▶ _WHAT THE TASK ASKS_
Beneath this line sits some data. Return only its lines from the one holding "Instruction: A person" through the one holding "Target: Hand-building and", inclusive, exactly, with the images removed.

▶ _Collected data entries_
^^^^^^^^^^^^^^^^
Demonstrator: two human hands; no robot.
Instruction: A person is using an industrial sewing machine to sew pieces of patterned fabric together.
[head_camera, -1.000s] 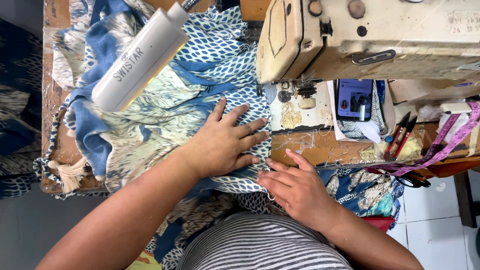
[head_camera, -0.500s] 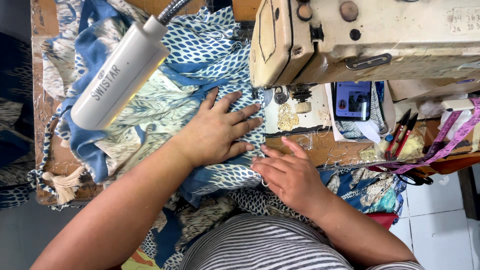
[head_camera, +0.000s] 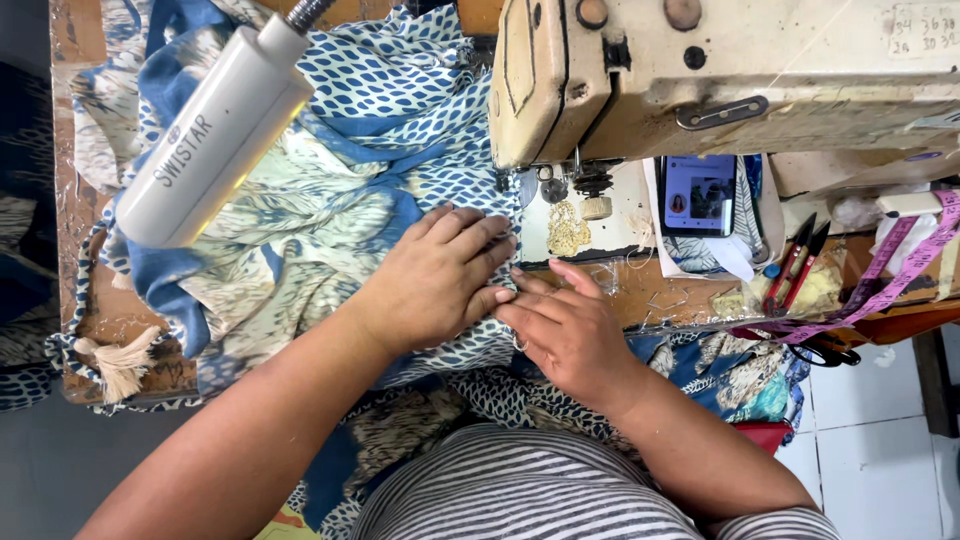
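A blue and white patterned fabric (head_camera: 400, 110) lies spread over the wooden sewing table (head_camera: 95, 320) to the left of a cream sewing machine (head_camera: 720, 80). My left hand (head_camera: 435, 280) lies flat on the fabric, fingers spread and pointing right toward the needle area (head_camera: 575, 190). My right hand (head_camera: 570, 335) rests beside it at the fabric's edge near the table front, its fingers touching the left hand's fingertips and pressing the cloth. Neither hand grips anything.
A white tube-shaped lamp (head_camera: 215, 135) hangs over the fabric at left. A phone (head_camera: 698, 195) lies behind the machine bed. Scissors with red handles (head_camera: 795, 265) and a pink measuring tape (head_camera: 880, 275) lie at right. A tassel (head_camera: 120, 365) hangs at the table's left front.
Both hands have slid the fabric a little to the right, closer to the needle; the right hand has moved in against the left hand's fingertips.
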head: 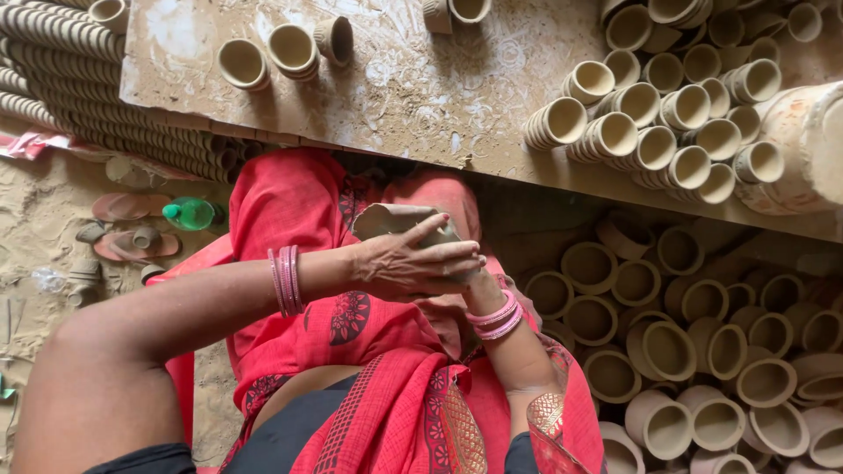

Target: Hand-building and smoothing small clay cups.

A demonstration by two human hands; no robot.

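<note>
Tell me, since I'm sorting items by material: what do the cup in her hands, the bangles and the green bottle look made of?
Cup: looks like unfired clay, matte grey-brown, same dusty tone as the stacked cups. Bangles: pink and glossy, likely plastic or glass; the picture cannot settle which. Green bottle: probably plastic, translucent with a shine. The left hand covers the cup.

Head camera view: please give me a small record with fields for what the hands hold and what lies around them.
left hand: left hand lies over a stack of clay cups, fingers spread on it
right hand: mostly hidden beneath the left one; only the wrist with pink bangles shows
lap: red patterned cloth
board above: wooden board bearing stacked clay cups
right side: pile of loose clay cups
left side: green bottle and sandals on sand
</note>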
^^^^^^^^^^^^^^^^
▶ _ANSWER TO THIS PROBLEM_
Instruction: A person is using an industrial sewing machine to sew pieces of patterned fabric together.
[head_camera, -1.000s] 
[head_camera, -0.500s] 
[head_camera, +0.000s] 
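A blue and white patterned fabric (head_camera: 400, 110) lies spread over the wooden sewing table (head_camera: 95, 320) to the left of a cream sewing machine (head_camera: 720, 80). My left hand (head_camera: 435, 280) lies flat on the fabric, fingers spread and pointing right toward the needle area (head_camera: 575, 190). My right hand (head_camera: 570, 335) rests beside it at the fabric's edge near the table front, its fingers touching the left hand's fingertips and pressing the cloth. Neither hand grips anything.
A white tube-shaped lamp (head_camera: 215, 135) hangs over the fabric at left. A phone (head_camera: 698, 195) lies behind the machine bed. Scissors with red handles (head_camera: 795, 265) and a pink measuring tape (head_camera: 880, 275) lie at right. A tassel (head_camera: 120, 365) hangs at the table's left front.
Both hands have slid the fabric a little to the right, closer to the needle; the right hand has moved in against the left hand's fingertips.
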head: 

Target: Hand-building and smoothing small clay cups.

This answer requires no additional content.